La revanche d'Hobart
Elisabetta Cocciaretto, n°57 mondiale, vit un véritable conte de fées à Doha. Éliminée lors du dernier tour des qualifications par Varvara Gracheva, elle a été repêchée comme lucky loser avant de signer l'un des plus grands exploits de sa carrière en balayant la n°5 mondiale Coco Gauff (6-4, 6-2). Pour sa toute première apparition en huitièmes de finale d'un WTA 1000, l'Italienne semble portée par une force invisible. Pour l'anecdote, elle a avoué être restée collée à son écran toute la semaine pour suivre les épreuves de ski alpin des JO d'hiver de 2026 à Milan-Cortina. Elle FaceTime régulièrement sa grande amie Sofia Goggia (médaillée de bronze en descente) pour discuter de la gestion de la peur et de l'engagement total, une mentalité de skieuse qu'elle a parfaitement transposée sur le court.

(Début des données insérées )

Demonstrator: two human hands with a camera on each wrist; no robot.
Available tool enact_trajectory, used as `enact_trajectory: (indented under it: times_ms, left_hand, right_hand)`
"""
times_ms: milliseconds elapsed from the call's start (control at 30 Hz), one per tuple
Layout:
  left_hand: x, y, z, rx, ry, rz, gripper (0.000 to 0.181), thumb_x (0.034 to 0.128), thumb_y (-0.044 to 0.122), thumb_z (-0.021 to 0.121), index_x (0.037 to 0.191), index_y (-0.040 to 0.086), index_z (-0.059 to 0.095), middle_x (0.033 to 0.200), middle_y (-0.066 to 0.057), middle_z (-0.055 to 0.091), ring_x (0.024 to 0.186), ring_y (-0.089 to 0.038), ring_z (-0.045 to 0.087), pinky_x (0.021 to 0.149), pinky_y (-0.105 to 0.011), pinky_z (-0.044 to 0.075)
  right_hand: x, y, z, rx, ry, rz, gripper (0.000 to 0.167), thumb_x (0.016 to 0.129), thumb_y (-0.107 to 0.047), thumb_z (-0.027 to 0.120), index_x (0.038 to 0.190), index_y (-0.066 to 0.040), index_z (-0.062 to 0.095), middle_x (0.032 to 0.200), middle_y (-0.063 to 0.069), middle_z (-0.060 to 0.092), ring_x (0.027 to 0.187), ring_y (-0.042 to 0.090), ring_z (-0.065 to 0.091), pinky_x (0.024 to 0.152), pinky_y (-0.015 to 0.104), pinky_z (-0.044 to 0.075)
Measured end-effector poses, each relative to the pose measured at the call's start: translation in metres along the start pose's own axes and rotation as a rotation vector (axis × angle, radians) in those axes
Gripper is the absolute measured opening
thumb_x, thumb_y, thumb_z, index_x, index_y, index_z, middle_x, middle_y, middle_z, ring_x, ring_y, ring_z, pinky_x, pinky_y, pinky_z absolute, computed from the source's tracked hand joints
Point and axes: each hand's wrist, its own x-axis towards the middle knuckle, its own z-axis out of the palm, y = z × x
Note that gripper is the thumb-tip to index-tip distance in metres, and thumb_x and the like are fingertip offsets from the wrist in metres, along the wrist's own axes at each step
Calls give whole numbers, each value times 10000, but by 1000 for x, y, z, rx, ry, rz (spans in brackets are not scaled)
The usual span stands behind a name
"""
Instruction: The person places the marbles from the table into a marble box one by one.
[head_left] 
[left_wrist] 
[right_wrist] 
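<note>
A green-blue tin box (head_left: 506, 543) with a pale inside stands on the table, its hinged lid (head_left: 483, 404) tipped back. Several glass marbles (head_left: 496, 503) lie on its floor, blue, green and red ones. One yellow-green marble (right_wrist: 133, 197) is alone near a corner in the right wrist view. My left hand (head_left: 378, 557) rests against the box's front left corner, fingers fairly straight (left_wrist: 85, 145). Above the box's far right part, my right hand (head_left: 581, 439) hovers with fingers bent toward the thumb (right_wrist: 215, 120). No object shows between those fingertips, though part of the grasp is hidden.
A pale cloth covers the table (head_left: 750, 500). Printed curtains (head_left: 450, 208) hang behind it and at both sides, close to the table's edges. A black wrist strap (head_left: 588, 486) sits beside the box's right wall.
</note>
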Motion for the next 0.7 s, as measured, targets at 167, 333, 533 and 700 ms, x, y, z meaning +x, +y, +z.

Le sommet de sa prestation contre Gauff a été atteint lors d'un échange absolument stratosphérique de 33 coups, sans doute le plus beau rallye de la saison à ce jour. Elisabetta a fini par faire craquer l'Américaine sur un revers long ligne après avoir couvert une distance phénoménale. À la fin de ce point harassant, elle a pointé son doigt vers sa tempe avec insistance, un geste montrant que son mental était devenu un coffre-fort inattaquable. Face à elle, Ann Li, n°41 mondiale, réalise elle aussi un tournoi parfait. L'Américaine n'a toujours pas concédé le moindre set, dominant successivement Leylah Fernandez et Magdalena Fręch. Après deux ans de galères physiques qui l'avaient sortie du top 200, elle récolte enfin les fruits de son travail avec Carlos Boluda, affichant un calme olympien et un coup droit dévastateur.
Le face-à-face entre les deux joueuses est de 1-1, leur dernier affrontement datant d'il y a un mois à Hobart, où Cocciaretto l'avait emporté au bout du suspense (1-6, 7-5, 7-5) alors que Li servait pour le match. Les conditions à Doha sont aujourd'hui optimales avec un vent très léger (12 km/h), ce qui devrait permettre à Ann Li de poser son jeu de puissance. Cependant, Elisabetta joue avec cette liberté propre à ceux qui ont failli ne jamais être là. Si l'Italienne parvient à reproduire l'intensité défensive et la lucidité mentale qu'elle a montrées face à Gauff, elle sera un véritable cauchemar pour Li. Ce match est le choc entre une joueuse qui ne rate plus rien et une autre qui tente de tout démolir par sa puissance ; la clé résidera dans la gestion des moments chauds, un domaine où Cocciaretto semble avoir pris une dimension supérieure.